Tom Hanks has revealed that, throughout his filmography, there are a few films he has starred in that he hates.
Speaking with The New Yorker, the Oscar-winning actor explained: “Ok, let’s admit this: We all have seen movies that we hate. I have been in some movies that I hate. You have seen some of my movies and you hate them.
“Here are the five points of the Rubicon that are crossed by anybody who makes movies,” he continued. “The first Rubicon you cross is saying yes to the film. Your fate is sealed. You are going to be in that movie. The second Rubicon is when you actually see the movie that you made. It either works and is the movie you wanted to make, or it does not work and it’s not the movie you wanted to make.”
“That has nothing to do with Rubicon No. 3, the critical reaction to it — which is a version of the vox populi. Someone is going to say, ‘I hated it.’ Other people can say, ‘I think it’s brilliant.’ Somewhere in between the two is what the movie actually is,” he explained.
“The fourth Rubicon is the commercial performance of the film. Because, if it does not make money, your career will be toast sooner than you want it to be. That’s just the fact. That’s the business. The fifth Rubicon is time.”

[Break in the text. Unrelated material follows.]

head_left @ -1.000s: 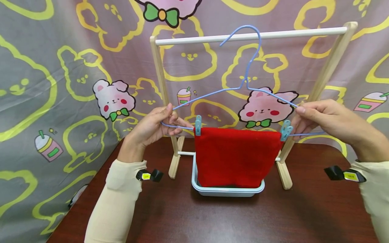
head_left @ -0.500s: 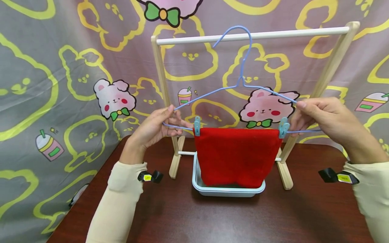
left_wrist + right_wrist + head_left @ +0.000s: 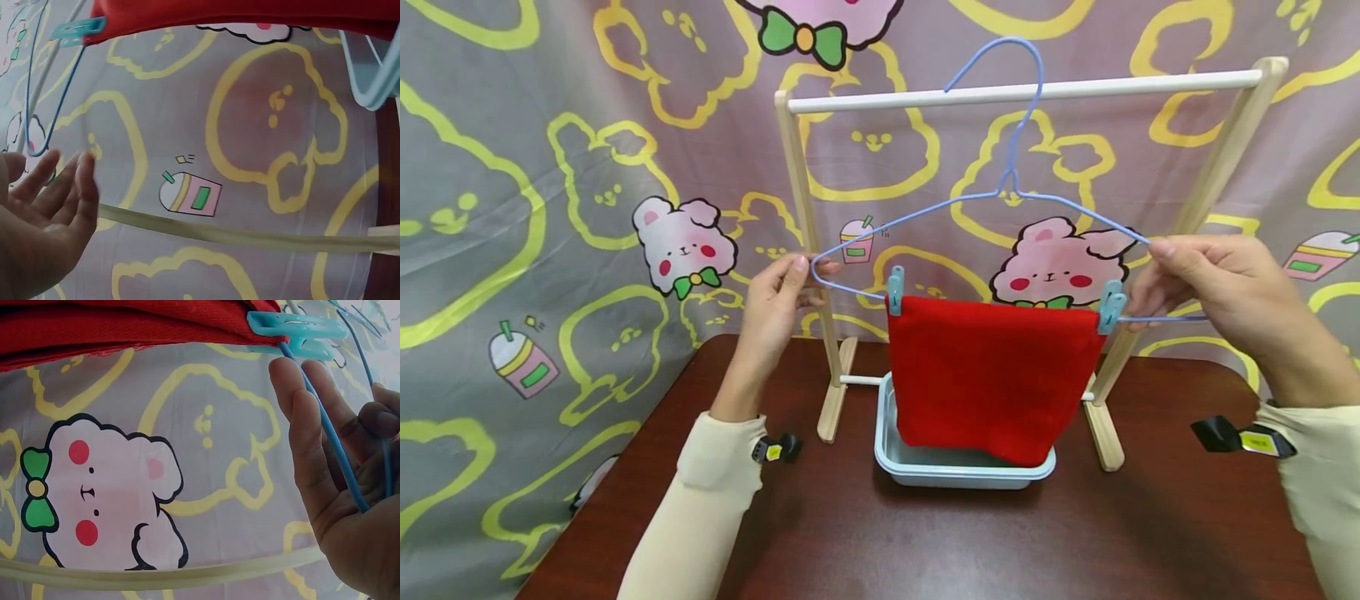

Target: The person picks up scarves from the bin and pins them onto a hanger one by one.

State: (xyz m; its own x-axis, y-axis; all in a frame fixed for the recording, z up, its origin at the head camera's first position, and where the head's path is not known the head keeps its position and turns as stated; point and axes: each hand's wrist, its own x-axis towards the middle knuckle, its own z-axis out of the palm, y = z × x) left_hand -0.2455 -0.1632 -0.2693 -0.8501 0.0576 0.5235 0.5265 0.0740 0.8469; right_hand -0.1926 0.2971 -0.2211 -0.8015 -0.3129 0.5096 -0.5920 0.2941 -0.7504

Hanks used his 1996 film, That Thing You Do! to break down and emphasise the importance of time for a film.
“I loved making that movie. I loved writing it, I loved being with it. I love all the people in it,” Hanks said. “When it came out, it was completely dismissed by the first wave of vox populi. It didn’t do great business. It hung around for a while, was viewed as being some sort of odd, kinda quasi-ripoff of nine other different movies and a nice little stroll down memory lane. Now the same exact publications that dismissed it in their initial review called it ‘Tom Hanks’s cult classic’… So now it’s a cult classic. What was the difference between those two things? The answer is time.”
In other news, Hanks stars in Wes Anderson‘s Asteroid City alongside Steve Carell, Margot Robbie and a host of other stars. It is Anderson’s follow-up to 2021’s The French Dispatch, which starred Benicio del Toro and Timothée Chalamet.
It takes place in a fictional American desert town in 1955 as students and parents gather for a junior stargazer convention that’s disrupted by world-changing events. Asteroid City’s story is co-written by Anderson and Roman Coppola.
In a four star review, NME described the movie as a “star-stuffed UFO adventure” and “like all of Anderson’s work, it’s very affectionate, even if every camera move appears to have been calculated with the precision of a mathematical equation”.
Asteroid City will have a limited run in cinemas on June 16, 2023 in the US before its wider release (including the UK) on June 23.